THE DROUGHT - J G BALLARD
Is it fanciful to imagine the occurrence of a world-wide drought? I can assure you, it's most certainly not. J G Ballard wrote his novel, The Drought, in 1965 and now just almost 60 years later it looks mightily prescient. In Ballard's book the drought is caused by a pollution-generated membrane forming over the world's oceans preventing all evaporation of surface water into the air above, leading subsequently to no clouds being formed and subsequently to no rain. It's not a sudden occurrence at all but a gradual build-up over ten years, the first major effect of it being food shortages due to seasonal rainfalls failing to materialize in important agricultural regions.
Farmlands turn to arid dust-basins, reservoirs and rivers run dry, and the world goes awry as cities are abandoned. Populations head to the coasts to be nearer to water even if it's undrinkable. Huge distillation units are constructed and run by the army before being taken over by citizens' militias as millions of people start living in cars and shacks on the beaches that turn into salt dunes from the distillation process. Water, food and guns become the currency, anything else is useless surplus apart from such things as abandoned cars which act as make-shift coffins.

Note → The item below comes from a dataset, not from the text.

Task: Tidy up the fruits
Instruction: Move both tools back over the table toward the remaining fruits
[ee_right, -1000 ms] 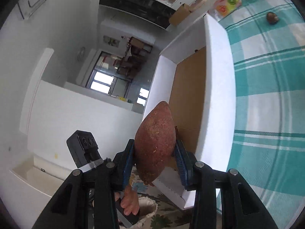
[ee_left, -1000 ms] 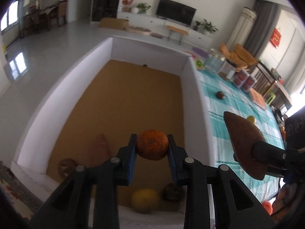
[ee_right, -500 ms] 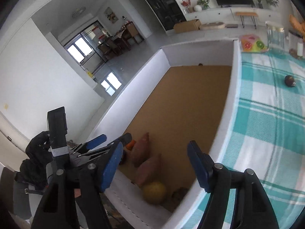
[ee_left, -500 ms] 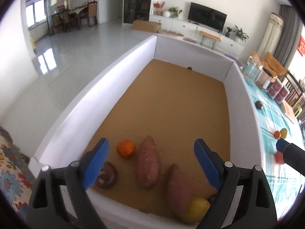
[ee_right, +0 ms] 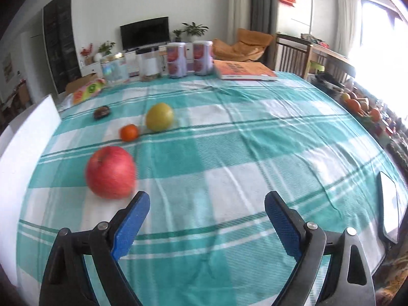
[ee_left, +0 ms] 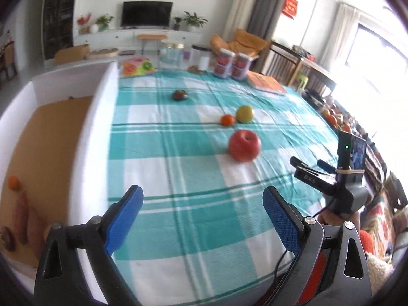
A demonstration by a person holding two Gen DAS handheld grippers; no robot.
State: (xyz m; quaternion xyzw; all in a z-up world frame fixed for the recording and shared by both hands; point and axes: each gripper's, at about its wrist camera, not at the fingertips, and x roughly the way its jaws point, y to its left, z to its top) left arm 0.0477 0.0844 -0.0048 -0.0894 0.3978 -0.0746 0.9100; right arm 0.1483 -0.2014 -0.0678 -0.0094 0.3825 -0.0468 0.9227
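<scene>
Apple [ee_right: 111, 172] beside orange [ee_right: 129, 132]; white box [ee_right: 23, 153] left

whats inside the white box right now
In the box, on its brown floor: a small orange, two sweet potatoes and a dark round item. The near corner is cut off by the frame edge.
</scene>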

The actual plot and storyline of Ballard's book isn't really up to much and although this is a bit of a problem (as well as the fact that it could have been edited a lot better) it doesn't really matter because the premise is all. Ballard is essentially imagining what it would be like if a world-wide drought was to occur, focusing on a stretch of England not more than a hundred miles in diameter. We're not just talking a seasonal drought here, it should be said, but one that stretches over a ten-year period.
Society, of course, collapses as the landscape turns to desert. There being no water means there being no crops, which means there is no livestock. The only food to be had is from scavenged canned goods and fish from the sea. Fiefdoms of various sizes are established whilst other groups eke out an existence on the peripheries.
Apart from the initial mass exodus from the cities to the coasts there is no great, uncontrolled panic that takes hold, just a gradual but inexorable slide into desperate living. There is almost a complacency about it all, an abandonment of hope against the inevitable. At times it's reminiscent of Nevil Shute's On The Beach, where against the slow but inescapable approach of mass death by radiation from a nuclear war, people tend to try and continue as normal. Taking it on the chin with grim acceptance as the surreal becomes the new normal.
So, could such a vision of the future ever become reality? That is the question. Could such a drought as described by Ballard ever happen? Could the water to our cities, to our agriculture, to our homes simply one day run out? The answer - worryingly, disturbingly, depressingly - is 'yes'.
Who could ever have imagined that one day the world's economic systems might be closed down and whole populations told to stay at home and to not venture out? This is one of the great lessons from the Covid pandemic: to not dismiss anything as being impossible and for it to be said it could never happen. Imagine the unimaginable and then with a cold, clear eye just look to see how far we might actually be from it. Or rather, how close we actually are.